The FeedArticles table is sorted by articleCreatedAt. This is so we can fetch articles in a time range efficiently. The API supports pagination with begin and end parameters.

postgres=# \d "FeedArticles"
                                        Table "public.FeedArticles"
      Column      |           Type           |                          Modifiers
------------------+--------------------------+-------------------------------------------------------------
 id               | bigint                   | not null default nextval('"FeedArticles_id_seq"'::regclass)
 feedId           | bigint                   | not null
 feedName         | text                     | not null
 articleId        | bigint                   | not null
 articleCreatedAt | timestamp with time zone | not null
Indexes:
    "FeedArticles_pkey" PRIMARY KEY, btree (id)
    "FeedArticles_feedId_articleId_key" UNIQUE CONSTRAINT, btree ("feedId", "articleId")
    "articles_index" btree ("articleCreatedAt" DESC)
    "feeds_index" btree ("feedId")
postgres=# \d "UserFeeds"
                           Table "public.UserFeeds"
  Column  |  Type  |                        Modifiers
----------+--------+----------------------------------------------------------
 id       | bigint | not null default nextval('"UserFeeds_id_seq"'::regclass)
 userId   | bigint | not null
 feedId   | bigint | not null
 feedName | text   | not null
Indexes:
    "UserFeeds_pkey" PRIMARY KEY, btree (id)
    "UserFeeds_userId_feedId_key" UNIQUE CONSTRAINT, btree ("userId", "feedId")
    "users_index" btree ("userId")

API

NOTE: the api is versioned with an api/v1 prefix. NOTE: We pass the user id in the URL. In a real system we'd have to authenticate the user and encode its identity in a JWT token for example.
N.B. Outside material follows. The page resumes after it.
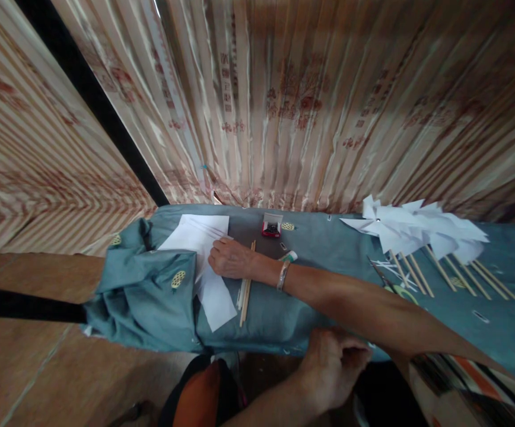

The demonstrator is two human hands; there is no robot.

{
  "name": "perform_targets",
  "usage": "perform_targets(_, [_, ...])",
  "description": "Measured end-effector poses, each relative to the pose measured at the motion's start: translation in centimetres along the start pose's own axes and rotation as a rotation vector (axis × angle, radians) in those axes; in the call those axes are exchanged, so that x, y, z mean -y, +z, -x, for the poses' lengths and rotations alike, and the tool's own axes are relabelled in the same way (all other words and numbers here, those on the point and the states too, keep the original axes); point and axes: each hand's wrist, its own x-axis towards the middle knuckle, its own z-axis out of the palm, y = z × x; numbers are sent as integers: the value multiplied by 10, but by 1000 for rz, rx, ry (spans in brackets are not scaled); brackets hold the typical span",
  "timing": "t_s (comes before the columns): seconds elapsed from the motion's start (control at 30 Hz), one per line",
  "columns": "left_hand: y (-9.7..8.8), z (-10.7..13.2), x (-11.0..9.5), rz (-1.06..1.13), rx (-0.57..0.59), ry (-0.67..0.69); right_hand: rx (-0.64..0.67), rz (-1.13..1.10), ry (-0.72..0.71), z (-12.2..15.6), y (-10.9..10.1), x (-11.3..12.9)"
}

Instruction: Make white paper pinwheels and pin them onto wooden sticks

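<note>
Left hand [326, 365]; dark bits [273, 228] in box [271, 235]

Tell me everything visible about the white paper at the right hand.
The white paper looks plain and matte, with straight edges and pointed corners; faint lines suggest overlapping pieces, though how many is unclear. It lies mostly flat on the blue-green cloth, toward the picture's left, and a bunched fold of that cloth covers part of it. The right hand is over its right side, fingers apparently touching it. Pale thin sticks lie beside its lower part.
</note>
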Motion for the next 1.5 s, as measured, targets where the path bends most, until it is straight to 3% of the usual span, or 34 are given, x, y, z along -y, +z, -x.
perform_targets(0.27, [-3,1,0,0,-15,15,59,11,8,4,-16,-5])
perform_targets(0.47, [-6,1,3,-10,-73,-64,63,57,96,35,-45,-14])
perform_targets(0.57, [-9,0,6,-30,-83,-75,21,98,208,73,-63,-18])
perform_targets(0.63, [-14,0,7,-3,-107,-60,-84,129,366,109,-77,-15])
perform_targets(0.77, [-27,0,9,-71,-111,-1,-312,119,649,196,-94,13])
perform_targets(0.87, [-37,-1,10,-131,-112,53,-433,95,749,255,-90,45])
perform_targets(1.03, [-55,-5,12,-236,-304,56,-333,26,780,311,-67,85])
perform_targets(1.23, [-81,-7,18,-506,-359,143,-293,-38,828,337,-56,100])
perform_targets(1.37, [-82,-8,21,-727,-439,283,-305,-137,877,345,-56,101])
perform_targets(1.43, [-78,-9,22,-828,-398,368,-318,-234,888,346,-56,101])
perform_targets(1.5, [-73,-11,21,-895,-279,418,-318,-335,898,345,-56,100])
  1. Get articles for user 1, between begin and end dates.
GET /?user=1&begin=2010-02-02T23:20:50.52Z&end=2020-09-03T23:20:50.52Z'

[
    {
        "id": "3",
        "title": "company goes bankrupt",
        "contents": "lakj kaljd lakj lakj aljk",
        "createdAt": "2018-02-11T18:09:09.303Z",
        "updatedAt": "2018-02-11T18:09:09.303Z",
        "feed": "technology"
    },
    {
        "id": "4",
        "title": "company goes public",
        "contents": "lakj kaljd lakj lakj aljk fda ad",
        "createdAt": "2018-02-10T18:09:09.303Z",
        "updatedAt": "2018-02-10T18:09:09.303Z",
        "feed": "technology"
    }
]

Get feeds a user is subscribed to.

GET /?feeds?user=1

[
    {
        "id": "3",
        "userId": "1",
        "feedId": "2",
        "feedName": "technology"
    }
]

Subscribe user 1 to feed 1:

POST  /feed/1/subscribe?user=1'

`ok`

Unubscribe user 1 from feed 1:

POST  /feed/1/unsubscribe?user=1'

`ok`

Scaling

ArticleService

Probably due to article size and read / write load the first candidate to scale is the ArticleService. To scale it we can shard by articleId.

FeedService

Feeds could be sharded by feedId. In this design there's a single FeedService that manages 3 tables (Feeds, UserFeeds and FeedArticles). We could split this service into 3 separate services.

UserFeeds

UserFeeds could be sharded by userId. One thing to note is we don't check if userId and feedId exist. We could create a foreign key constraint that references the Users and Feeds table but that would limit the scalability of the system. We could clean up rows with bad userIds or feedIds periodically.

FeedArticles

FeedArticles could be sharded by feedId. If a feed didn't fit in a single shard (unlikely) when we'd have to merge the results from different shards in the application logic.

Testing

Testing is pretty scarce. I've created unit tests for the ArticleService (article-service-test.js). In a real system all the code should have similar tests. To run the tests:

cd src/server; npm test

In a real system we should also have fuzzing, integration testing and load testing.

Frontend

There's a simple UI to read & create articles and to manage feed subscriptions in src/client.